I have a habit of falling for the wrong guys. Whether it’s the nice guy who showers me in gifts and attention, or the “bad boy” who smokes and has tattoos, I always end up with the wrong guy. I have just never found that person that makes me not want anyone else- so I end up looking for him.
While there’s nothing wrong with looking, it oftentimes leads you to the wrong people. Throughout these encounters with guys who are so undeniably not for me, I have learned some very important things about myself, that a lot of other girls can relate to.
You like the attention, not him.
I know when you’ve been single for a while, you crave the relationship. There’s something about waking up next to someone, or cuddling and watching movies that are just instinctive to want. But you have to ask yourself, do I like him as a person or just the idea of him?
I have fallen into some seriously self-depreciating spirals over that question. I will adamantly argue with my friends that I truly like a guy. But when his name lights up on my phone, I’m not that excited. I know what I want, and its hard to find that. I have compromised my standards for guys before, and it’s not worth it. Trust me.
After the millionth time I figure out that the guy I was trying to get into a relationship with, wasn’t what I really wanted, I discovered the one- question method to figure out whether or not it would work.
You see, I view dating as the process of finding your husband. You don’t want to waste years of your life, and hundreds of new experiences for a person you won't end up with. I'm not saying I'm looking for my husband right now, but I don’t want to waste my time with someone who completely and 100% is not him.
So here it is:
The front porch test.
In 50 years, when you’re sitting on the front porch with your husband, could that be him?
I know that is a tough question as a 20-something-year-old, but it is a question that should be considered. If you can, without a doubt, rule him out with that question, you’re one step closer to finding the person that is a “yes”.
Don’t confuse actual feelings with attraction- either physical or sexual. I’ve tried dating guys that I would’ve been embarrassed to bring home to my family, much less would want to sit on the porch with, in 50 years.
So, there’s my advice to rule out those guys that seem like a great idea now. You have to ask yourself these questions now, you so don't regret in 20 years, when he turns out not to be the guy you thought he was.
If you can’t see that guy sticking with you through anything that life throws at you, dump him.
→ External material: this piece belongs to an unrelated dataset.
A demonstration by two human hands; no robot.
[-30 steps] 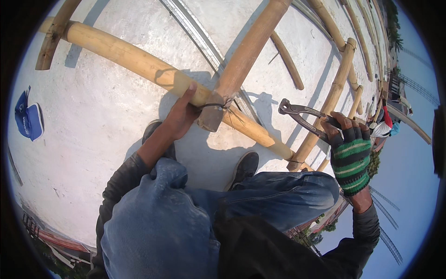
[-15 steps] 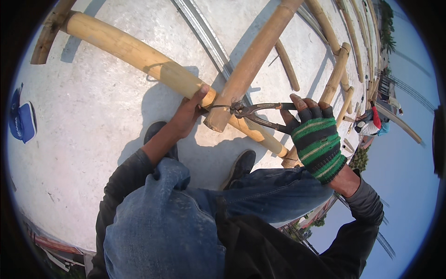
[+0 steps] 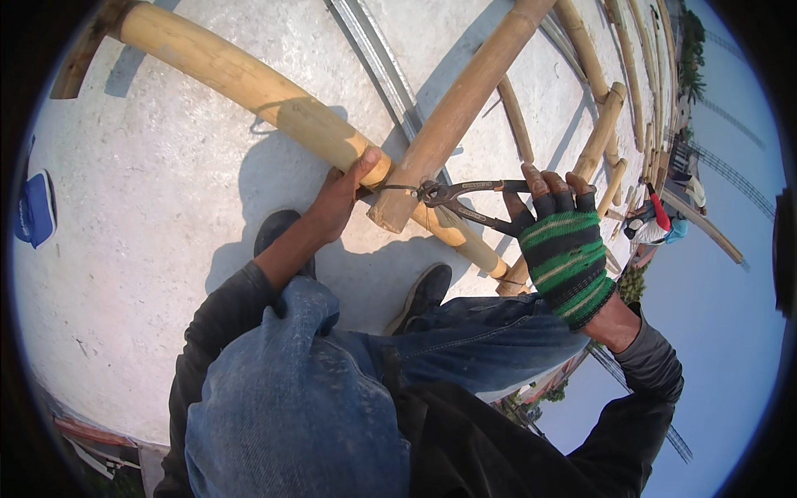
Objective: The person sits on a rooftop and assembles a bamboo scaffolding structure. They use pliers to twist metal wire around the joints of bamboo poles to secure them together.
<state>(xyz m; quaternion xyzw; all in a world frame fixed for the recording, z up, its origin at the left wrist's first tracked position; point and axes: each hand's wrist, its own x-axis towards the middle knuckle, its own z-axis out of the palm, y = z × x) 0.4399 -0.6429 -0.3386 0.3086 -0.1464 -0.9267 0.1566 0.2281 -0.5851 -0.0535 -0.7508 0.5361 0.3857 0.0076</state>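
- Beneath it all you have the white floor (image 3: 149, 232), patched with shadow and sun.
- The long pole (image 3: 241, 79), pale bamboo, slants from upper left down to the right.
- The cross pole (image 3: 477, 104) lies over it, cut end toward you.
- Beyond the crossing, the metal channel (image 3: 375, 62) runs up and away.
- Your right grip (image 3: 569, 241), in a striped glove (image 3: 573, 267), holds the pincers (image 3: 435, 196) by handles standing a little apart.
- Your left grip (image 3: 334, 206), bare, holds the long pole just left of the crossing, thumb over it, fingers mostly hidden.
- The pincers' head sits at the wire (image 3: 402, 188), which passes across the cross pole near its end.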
If you can’t imagine him crying while you walk down the aisle, he’s not the one for you.
If you couldn’t see him being the one holding your hand while you give birth to your first child, dump him.
If you can’t imagine him supporting you through everything you want to try in life, why try with him now?
It seems preemptive to ask yourself these questions now when you’re this young. But, now is the best time. You’re young enough to still see his potential.
But if he doesn’t answer yes to those questions now, do you think it will magically change in five years?
I don’t.
If you’re unsure about a guy now, ask yourself these questions, and never settle for less than you deserve.